The Timing Hypothesis
In 1949, Donald Hebb postulated that synapses strengthen when pre- and post-synaptic neurons fire together. But 'together' was vague. In 1998, Guo-qiang Bi and Mu-ming Poo discovered that it is the precise millisecond-scale timing that matters: if a presynaptic spike precedes the postsynaptic spike by 5–20 ms, the synapse potentiates; reverse the order and it depresses. This asymmetric window — the STDP rule — gave Hebb's postulate a mathematical backbone.
The STDP Learning Window
The STDP curve plots synaptic weight change (ΔW) against spike timing difference (Δt = t_post - t_pre). For positive Δt (causal pairing), ΔW follows an exponential decay: A+ × exp(-Δt/τ+). For negative Δt (anti-causal), it follows -A− × exp(Δt/τ−). The amplitudes A+ and A− and time constants τ+, τ− are tunable parameters that differ across brain regions and cell types. A slight asymmetry (A− > A+) ensures overall competition among synapses.

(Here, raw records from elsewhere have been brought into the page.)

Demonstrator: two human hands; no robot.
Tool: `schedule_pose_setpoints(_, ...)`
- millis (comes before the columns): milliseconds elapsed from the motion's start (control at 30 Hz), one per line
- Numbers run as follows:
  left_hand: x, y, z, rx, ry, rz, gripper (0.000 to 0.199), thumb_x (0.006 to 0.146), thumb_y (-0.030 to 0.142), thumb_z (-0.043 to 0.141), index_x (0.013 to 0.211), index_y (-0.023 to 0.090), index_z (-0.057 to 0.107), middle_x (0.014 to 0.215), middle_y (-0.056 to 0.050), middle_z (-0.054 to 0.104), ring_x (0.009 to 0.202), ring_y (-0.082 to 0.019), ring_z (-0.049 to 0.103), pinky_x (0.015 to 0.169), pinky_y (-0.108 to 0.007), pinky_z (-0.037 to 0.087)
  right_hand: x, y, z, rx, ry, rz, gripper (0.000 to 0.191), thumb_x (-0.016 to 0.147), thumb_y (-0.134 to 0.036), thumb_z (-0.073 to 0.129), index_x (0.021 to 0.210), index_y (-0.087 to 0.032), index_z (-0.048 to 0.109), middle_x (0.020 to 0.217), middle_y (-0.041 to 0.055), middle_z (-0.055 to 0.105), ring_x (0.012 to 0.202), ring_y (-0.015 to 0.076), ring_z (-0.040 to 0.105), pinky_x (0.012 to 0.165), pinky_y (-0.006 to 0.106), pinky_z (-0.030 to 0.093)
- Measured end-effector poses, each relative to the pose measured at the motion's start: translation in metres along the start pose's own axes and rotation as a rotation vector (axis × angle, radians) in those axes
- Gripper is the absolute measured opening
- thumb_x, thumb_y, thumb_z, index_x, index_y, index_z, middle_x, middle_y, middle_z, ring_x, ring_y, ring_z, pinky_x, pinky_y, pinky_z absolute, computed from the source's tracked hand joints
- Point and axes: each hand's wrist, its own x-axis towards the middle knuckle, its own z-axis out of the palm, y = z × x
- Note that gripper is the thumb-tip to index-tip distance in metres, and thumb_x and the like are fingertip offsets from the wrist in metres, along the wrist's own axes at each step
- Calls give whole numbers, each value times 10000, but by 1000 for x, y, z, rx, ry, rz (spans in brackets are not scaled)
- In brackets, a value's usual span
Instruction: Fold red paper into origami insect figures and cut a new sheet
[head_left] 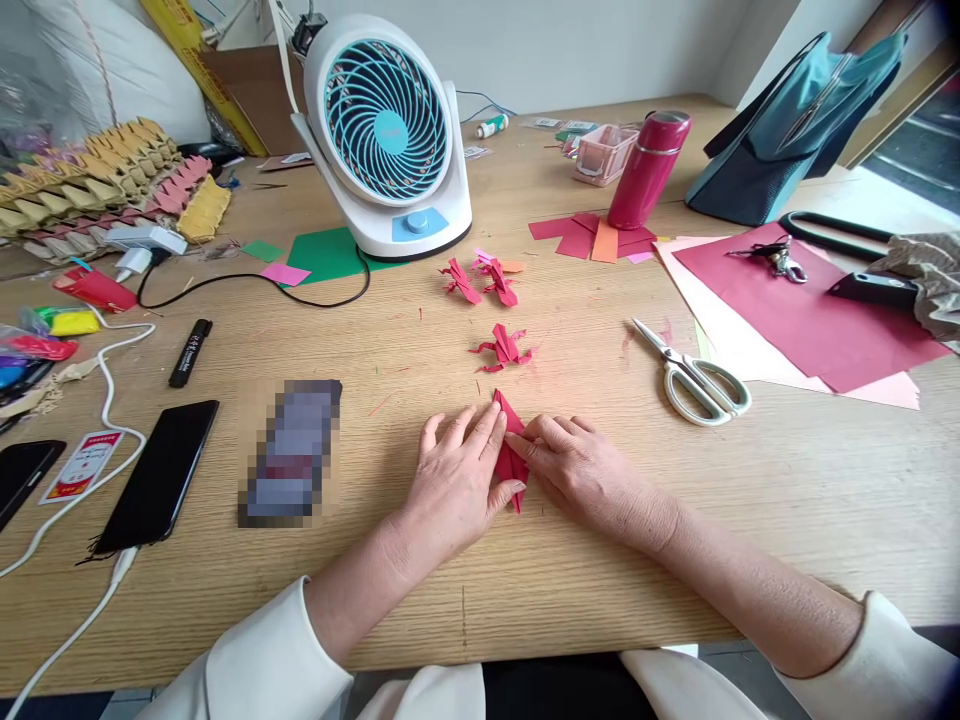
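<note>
A narrow, pointed piece of folded red paper point(512, 466) lies on the table between my hands. My left hand point(459, 462) holds it down from the left, fingers stretched along its upper edge and thumb on its lower part. From the right, my right hand point(589, 470) presses its fingertips onto the paper's middle, the other fingers curled. Part of the paper is hidden under both hands. Just beyond it sits a red origami frog point(504, 347). Two more small red folded figures, one on the left point(460, 280) and one on the right point(498, 281), stand farther back.
White-handled scissors point(701, 385) lie to the right, near red paper sheets point(817, 290) with keys on top. A fan point(390, 140) and a red flask point(649, 170) stand at the back. Phones, one black point(159, 475), a marker point(190, 353) and white cables are at left.
</note>
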Motion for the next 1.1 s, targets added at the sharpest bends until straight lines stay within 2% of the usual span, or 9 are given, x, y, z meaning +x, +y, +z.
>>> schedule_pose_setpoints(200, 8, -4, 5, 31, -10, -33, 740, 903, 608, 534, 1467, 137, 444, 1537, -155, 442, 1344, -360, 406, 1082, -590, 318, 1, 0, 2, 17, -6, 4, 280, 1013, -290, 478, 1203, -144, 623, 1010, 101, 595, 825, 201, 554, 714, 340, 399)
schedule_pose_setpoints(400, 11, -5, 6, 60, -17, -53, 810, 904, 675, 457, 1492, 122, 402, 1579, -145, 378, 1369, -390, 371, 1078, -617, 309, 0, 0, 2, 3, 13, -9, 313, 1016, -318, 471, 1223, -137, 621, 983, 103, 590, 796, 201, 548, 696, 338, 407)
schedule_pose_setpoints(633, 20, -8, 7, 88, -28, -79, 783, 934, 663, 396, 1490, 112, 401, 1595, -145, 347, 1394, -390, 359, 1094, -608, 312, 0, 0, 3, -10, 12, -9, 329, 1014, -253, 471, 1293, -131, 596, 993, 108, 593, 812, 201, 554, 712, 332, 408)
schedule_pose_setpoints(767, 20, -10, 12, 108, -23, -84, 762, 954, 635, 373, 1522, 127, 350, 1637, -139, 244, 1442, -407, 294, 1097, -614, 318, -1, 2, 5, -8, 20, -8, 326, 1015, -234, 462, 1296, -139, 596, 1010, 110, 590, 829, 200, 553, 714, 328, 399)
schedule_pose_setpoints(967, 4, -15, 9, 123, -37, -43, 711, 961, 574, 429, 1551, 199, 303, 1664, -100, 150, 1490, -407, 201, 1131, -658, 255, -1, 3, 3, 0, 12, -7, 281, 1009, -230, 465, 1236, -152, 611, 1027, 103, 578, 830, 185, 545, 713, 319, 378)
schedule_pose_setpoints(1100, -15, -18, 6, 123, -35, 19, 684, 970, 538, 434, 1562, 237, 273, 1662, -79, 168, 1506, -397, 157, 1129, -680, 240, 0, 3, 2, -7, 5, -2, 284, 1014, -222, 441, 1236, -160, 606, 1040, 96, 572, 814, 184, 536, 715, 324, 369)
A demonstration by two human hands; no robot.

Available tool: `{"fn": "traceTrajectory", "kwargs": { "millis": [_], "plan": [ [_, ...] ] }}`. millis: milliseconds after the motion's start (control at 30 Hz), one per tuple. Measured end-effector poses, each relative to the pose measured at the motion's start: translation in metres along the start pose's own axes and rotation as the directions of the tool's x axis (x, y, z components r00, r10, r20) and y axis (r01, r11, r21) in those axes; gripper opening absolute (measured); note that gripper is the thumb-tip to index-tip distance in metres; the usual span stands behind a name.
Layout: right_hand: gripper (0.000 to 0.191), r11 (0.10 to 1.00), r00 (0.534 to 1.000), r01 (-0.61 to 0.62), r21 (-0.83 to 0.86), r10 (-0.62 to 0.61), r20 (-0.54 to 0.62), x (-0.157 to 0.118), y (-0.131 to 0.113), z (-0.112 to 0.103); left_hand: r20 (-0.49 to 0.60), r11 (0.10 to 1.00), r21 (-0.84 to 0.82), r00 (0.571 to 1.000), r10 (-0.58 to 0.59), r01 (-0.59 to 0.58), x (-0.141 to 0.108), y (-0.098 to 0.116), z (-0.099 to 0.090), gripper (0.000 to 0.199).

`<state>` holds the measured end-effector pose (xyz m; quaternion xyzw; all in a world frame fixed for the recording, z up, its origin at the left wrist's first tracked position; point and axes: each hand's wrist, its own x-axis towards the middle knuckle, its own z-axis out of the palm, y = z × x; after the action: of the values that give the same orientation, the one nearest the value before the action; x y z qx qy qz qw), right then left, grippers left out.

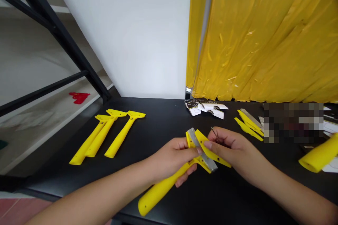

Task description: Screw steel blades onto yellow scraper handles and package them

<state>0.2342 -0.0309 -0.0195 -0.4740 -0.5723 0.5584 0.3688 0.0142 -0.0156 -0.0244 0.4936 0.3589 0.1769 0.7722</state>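
White wall [132, 35] meets creased yellow plastic curtain [264, 38] behind black table [158, 112]. Black metal shelving [54, 28] stands left. Red tile floor [21, 207] shows lower left.

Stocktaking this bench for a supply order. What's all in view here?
loose yellow scraper handles: three, yellow, left on the black table
scraper: one, yellow, steel blade, in the hands
strip: one, yellow, against the blade
card packets: several, white and black, far table edge
scraper parts: several, yellow, right of the packets
end handle: one, yellow, far right
sheeting: one, yellow, behind the table
shelf frame: one, black, left
left hand: one, gripping the scraper
right hand: one, pinching the strip
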Motion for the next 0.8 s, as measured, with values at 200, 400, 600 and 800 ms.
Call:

Self-Organization Without a Teacher
STDP enables unsupervised learning of temporal patterns. In a recurrent network, synapses that consistently participate in causal chains are reinforced, while decorrelated connections are pruned. This produces receptive fields, temporal sequences, and coincidence detection — hallmarks of cortical computation. Remarkably, STDP combined with lateral inhibition can perform competitive learning, clustering, and even independent component analysis without backpropagation.
Hardware Implementation
Neuromorphic engineers exploit STDP for on-chip learning. In Intel's Loihi, programmable spike traces at each synapse track recent activity and compute weight updates locally. Memristive devices offer an even more elegant solution: the conductance of a memristor naturally changes based on the timing of voltage pulses applied to its terminals, physically mimicking the STDP window. This makes memristor crossbar arrays promising substrates for large-scale, energy-efficient learning systems.